La vallée de la Dore

Plus qu’un simple couloir

Après Ambert, la Dore s’allie à la route et au rail pour affronter ensemble le passage étroit entre monts du Forez et du Livradois et notamment le horst de Vertolaye-Sauviat. Elle se transforme en un goulet, descend une puis plusieurs marches, accélère son cours, use les falaises, devient étroite et bruyante, parfois dévastatrice.

La Dore est ici peu habitée car très étroite. Perché sur sa butte castrale au creux d’un méandre asséché, Olliergues est le bourg le plus important. Cette petite cité a longtemps bénéficié du dynamisme industriel de la vallée qui vit se construire, dès le XIVe siècle, une multitude d’ateliers de tissage, de fabriques, de papeteries, de moulinages…

Olliergues
Olliergues

Le reste de la population est installé sur les piémonts du Forez, notamment sur le plateau d’Olliergues ou sur les marches du Livradois à Bertignat ou la Chapelle-Agnon.Ces campagnes perchées au-dessus de la Dore conservent de nombreuses prairies autour de hameaux dispersés. On y retrouve aussi de vieux vergers de fruitiers aux variétés presqu’oubliées.

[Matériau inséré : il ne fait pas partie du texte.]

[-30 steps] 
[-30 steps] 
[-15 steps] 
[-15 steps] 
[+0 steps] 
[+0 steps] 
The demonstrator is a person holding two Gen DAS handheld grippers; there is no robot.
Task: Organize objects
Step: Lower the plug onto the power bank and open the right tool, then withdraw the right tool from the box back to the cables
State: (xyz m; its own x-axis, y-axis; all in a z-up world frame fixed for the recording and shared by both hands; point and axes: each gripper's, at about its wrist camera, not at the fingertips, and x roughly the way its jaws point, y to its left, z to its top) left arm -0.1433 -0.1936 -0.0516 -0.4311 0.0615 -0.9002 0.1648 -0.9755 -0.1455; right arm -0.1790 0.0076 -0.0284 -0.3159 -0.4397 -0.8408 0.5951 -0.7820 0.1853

Les vallées affluentes sont nombreuses à alimenter la Dore. Chaque confluence est marquée par un pont, passage entre le Forez et le Livradois. La vallée de Carcasses aux versants adoucis nous conduit progressivement sur le Haut-Livradois dont on aperçoit la silhouette sombre depuis les pentes verdoyantes. Celle de Vertolaye grimpe en lacets sur les hauts sommets de la montagne forézienne.